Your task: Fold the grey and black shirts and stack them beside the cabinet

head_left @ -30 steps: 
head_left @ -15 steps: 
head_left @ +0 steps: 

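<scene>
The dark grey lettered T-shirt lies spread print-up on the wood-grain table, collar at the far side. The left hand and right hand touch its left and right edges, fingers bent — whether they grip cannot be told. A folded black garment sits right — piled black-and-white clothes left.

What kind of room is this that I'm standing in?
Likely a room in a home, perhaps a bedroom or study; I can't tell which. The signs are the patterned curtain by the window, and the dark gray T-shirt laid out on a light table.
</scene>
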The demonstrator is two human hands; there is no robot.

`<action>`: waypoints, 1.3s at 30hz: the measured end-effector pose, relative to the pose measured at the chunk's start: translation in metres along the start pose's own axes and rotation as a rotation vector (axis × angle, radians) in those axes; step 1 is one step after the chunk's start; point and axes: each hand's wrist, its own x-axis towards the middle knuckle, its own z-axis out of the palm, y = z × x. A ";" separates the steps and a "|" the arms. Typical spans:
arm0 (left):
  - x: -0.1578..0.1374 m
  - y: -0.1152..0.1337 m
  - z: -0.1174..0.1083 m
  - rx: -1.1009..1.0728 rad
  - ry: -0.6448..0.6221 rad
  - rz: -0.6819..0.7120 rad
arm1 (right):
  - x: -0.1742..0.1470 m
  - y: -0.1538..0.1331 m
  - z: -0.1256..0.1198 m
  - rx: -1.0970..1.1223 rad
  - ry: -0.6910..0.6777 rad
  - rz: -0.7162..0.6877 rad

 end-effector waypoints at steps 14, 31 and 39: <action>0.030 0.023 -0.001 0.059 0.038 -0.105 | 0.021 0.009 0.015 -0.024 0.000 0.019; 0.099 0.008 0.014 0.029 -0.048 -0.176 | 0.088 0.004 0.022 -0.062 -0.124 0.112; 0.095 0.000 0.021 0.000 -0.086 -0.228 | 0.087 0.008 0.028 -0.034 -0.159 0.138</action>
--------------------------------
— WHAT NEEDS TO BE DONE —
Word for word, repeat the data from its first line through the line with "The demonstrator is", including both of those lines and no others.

— ANSWER BOX —
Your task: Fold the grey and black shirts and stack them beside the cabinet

head_left @ -30 steps: 
head_left @ -15 steps: 
head_left @ +0 steps: 

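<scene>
The dark grey lettered T-shirt lies spread print-up on the wood-grain table, collar at the far side. The left hand and right hand touch its left and right edges, fingers bent — whether they grip cannot be told. A folded black garment sits right — piled black-and-white clothes left.

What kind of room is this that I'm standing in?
Likely a room in a home, perhaps a bedroom or study; I can't tell which. The signs are the patterned curtain by the window, and the dark gray T-shirt laid out on a light table.
</scene>
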The demonstrator is two human hands; there is no robot.

The exercise has been fully completed.